### Task to complete
Word for word, transcribe every line below.

*** Begin section ***

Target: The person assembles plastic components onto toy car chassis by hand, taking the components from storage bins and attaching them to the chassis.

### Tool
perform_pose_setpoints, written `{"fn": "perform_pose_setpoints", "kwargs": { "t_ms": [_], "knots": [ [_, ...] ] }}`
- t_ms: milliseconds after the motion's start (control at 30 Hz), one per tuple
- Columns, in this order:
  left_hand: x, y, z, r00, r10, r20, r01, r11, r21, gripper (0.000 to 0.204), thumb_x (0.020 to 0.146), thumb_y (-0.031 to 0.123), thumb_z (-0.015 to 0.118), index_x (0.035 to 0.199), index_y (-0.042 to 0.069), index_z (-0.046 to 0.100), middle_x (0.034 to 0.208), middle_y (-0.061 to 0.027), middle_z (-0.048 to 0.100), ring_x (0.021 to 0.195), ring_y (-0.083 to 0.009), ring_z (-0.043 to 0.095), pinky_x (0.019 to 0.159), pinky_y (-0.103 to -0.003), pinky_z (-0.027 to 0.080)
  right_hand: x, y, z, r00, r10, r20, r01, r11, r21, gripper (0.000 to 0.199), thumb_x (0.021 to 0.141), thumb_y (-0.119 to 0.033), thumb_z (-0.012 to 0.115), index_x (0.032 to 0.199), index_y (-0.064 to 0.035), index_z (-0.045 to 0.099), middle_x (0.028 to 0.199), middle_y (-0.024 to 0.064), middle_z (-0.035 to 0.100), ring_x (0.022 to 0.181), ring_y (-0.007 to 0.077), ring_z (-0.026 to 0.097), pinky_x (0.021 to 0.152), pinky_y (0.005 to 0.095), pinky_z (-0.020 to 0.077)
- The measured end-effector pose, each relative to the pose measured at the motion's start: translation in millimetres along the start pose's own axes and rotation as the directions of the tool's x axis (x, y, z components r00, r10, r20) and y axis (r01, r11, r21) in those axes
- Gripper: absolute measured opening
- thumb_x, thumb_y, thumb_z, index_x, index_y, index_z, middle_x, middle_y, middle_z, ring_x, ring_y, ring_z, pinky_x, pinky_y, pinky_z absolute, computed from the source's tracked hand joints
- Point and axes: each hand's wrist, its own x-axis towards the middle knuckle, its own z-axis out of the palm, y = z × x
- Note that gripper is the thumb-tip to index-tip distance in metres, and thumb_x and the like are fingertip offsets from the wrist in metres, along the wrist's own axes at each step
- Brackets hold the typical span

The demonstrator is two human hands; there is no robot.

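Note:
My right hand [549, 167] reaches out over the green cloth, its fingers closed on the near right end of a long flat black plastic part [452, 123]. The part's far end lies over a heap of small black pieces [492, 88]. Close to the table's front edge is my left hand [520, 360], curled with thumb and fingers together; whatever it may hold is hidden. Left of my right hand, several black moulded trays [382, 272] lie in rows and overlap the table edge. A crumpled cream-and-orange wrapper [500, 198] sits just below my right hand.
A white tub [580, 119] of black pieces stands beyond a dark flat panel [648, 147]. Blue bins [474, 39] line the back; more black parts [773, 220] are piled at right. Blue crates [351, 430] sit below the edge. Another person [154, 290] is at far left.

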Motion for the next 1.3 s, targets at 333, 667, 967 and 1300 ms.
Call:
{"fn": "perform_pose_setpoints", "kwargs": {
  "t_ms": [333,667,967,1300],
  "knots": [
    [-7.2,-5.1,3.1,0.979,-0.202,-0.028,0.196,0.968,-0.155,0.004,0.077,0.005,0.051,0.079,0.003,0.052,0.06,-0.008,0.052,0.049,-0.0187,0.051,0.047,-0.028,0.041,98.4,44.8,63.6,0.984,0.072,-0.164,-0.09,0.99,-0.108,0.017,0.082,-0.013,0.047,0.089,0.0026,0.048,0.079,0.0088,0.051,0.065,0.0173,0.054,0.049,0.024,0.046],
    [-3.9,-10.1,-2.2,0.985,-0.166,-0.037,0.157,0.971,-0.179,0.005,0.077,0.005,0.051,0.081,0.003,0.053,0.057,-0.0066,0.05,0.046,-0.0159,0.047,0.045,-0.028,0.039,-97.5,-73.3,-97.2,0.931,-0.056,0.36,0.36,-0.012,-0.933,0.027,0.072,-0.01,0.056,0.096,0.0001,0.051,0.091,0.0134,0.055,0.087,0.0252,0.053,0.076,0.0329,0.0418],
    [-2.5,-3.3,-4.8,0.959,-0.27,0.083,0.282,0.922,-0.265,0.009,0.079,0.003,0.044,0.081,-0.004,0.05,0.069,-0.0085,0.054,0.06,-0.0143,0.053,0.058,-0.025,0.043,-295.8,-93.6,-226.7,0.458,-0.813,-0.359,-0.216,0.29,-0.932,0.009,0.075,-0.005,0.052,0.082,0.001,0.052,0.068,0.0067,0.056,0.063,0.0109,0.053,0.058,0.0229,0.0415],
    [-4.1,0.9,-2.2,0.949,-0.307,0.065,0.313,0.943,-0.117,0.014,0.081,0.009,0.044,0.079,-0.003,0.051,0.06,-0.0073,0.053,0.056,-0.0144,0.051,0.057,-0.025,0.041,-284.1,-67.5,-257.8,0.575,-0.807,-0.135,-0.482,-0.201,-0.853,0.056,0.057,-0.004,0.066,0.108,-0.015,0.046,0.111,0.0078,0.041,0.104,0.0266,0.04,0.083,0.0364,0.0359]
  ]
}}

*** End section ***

### Task output
Target: The person assembles plastic components onto toy car chassis by hand, taking the components from storage bins and attaching them to the chassis.

### Tool
perform_pose_setpoints, written `{"fn": "perform_pose_setpoints", "kwargs": { "t_ms": [_], "knots": [ [_, ...] ] }}`
- t_ms: milliseconds after the motion's start (control at 30 Hz), one per tuple
- Columns, in this order:
  left_hand: x, y, z, r00, r10, r20, r01, r11, r21, gripper (0.000 to 0.204), thumb_x (0.020 to 0.146), thumb_y (-0.031 to 0.123), thumb_z (-0.015 to 0.118), index_x (0.035 to 0.199), index_y (-0.042 to 0.069), index_z (-0.046 to 0.100), middle_x (0.034 to 0.208), middle_y (-0.061 to 0.027), middle_z (-0.048 to 0.100), ring_x (0.021 to 0.195), ring_y (-0.083 to 0.009), ring_z (-0.043 to 0.095), pinky_x (0.019 to 0.159), pinky_y (-0.103 to -0.003), pinky_z (-0.027 to 0.080)
  right_hand: x, y, z, r00, r10, r20, r01, r11, r21, gripper (0.000 to 0.199), thumb_x (0.021 to 0.141), thumb_y (-0.119 to 0.033), thumb_z (-0.012 to 0.115), index_x (0.032 to 0.199), index_y (-0.064 to 0.035), index_z (-0.045 to 0.099), middle_x (0.028 to 0.199), middle_y (-0.024 to 0.064), middle_z (-0.035 to 0.100), ring_x (0.022 to 0.181), ring_y (-0.007 to 0.077), ring_z (-0.026 to 0.097), pinky_x (0.021 to 0.152), pinky_y (0.005 to 0.095), pinky_z (-0.020 to 0.077)
- The measured end-effector pose, each relative to the pose measured at the motion's start: translation in millimetres along the start pose's own axes and rotation as the directions of the tool's x axis (x, y, z components r00, r10, r20) and y axis (r01, r11, r21) in those axes
- Gripper: absolute measured opening
- thumb_x, thumb_y, thumb_z, index_x, index_y, index_z, middle_x, middle_y, middle_z, ring_x, ring_y, ring_z, pinky_x, pinky_y, pinky_z absolute, computed from the source's tracked hand joints
- Point and axes: each hand's wrist, its own x-axis towards the middle knuckle, its own z-axis out of the palm, y = z × x
- Note that gripper is the thumb-tip to index-tip distance in metres, and thumb_x and the like are fingertip offsets from the wrist in metres, along the wrist's own axes at each step
- Brackets hold the typical span

The demonstrator is two human hands; there is no robot.

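Note:
My right hand [549, 167] reaches out over the green cloth, its fingers closed on the near right end of a long flat black plastic part [452, 123]. The part's far end lies over a heap of small black pieces [492, 88]. Close to the table's front edge is my left hand [520, 360], curled with thumb and fingers together; whatever it may hold is hidden. Left of my right hand, several black moulded trays [382, 272] lie in rows and overlap the table edge. A crumpled cream-and-orange wrapper [500, 198] sits just below my right hand.
A white tub [580, 119] of black pieces stands beyond a dark flat panel [648, 147]. Blue bins [474, 39] line the back; more black parts [773, 220] are piled at right. Blue crates [351, 430] sit below the edge. Another person [154, 290] is at far left.
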
Motion for the next 1.3 s, targets at 333, 667, 967 and 1300 ms.
Call:
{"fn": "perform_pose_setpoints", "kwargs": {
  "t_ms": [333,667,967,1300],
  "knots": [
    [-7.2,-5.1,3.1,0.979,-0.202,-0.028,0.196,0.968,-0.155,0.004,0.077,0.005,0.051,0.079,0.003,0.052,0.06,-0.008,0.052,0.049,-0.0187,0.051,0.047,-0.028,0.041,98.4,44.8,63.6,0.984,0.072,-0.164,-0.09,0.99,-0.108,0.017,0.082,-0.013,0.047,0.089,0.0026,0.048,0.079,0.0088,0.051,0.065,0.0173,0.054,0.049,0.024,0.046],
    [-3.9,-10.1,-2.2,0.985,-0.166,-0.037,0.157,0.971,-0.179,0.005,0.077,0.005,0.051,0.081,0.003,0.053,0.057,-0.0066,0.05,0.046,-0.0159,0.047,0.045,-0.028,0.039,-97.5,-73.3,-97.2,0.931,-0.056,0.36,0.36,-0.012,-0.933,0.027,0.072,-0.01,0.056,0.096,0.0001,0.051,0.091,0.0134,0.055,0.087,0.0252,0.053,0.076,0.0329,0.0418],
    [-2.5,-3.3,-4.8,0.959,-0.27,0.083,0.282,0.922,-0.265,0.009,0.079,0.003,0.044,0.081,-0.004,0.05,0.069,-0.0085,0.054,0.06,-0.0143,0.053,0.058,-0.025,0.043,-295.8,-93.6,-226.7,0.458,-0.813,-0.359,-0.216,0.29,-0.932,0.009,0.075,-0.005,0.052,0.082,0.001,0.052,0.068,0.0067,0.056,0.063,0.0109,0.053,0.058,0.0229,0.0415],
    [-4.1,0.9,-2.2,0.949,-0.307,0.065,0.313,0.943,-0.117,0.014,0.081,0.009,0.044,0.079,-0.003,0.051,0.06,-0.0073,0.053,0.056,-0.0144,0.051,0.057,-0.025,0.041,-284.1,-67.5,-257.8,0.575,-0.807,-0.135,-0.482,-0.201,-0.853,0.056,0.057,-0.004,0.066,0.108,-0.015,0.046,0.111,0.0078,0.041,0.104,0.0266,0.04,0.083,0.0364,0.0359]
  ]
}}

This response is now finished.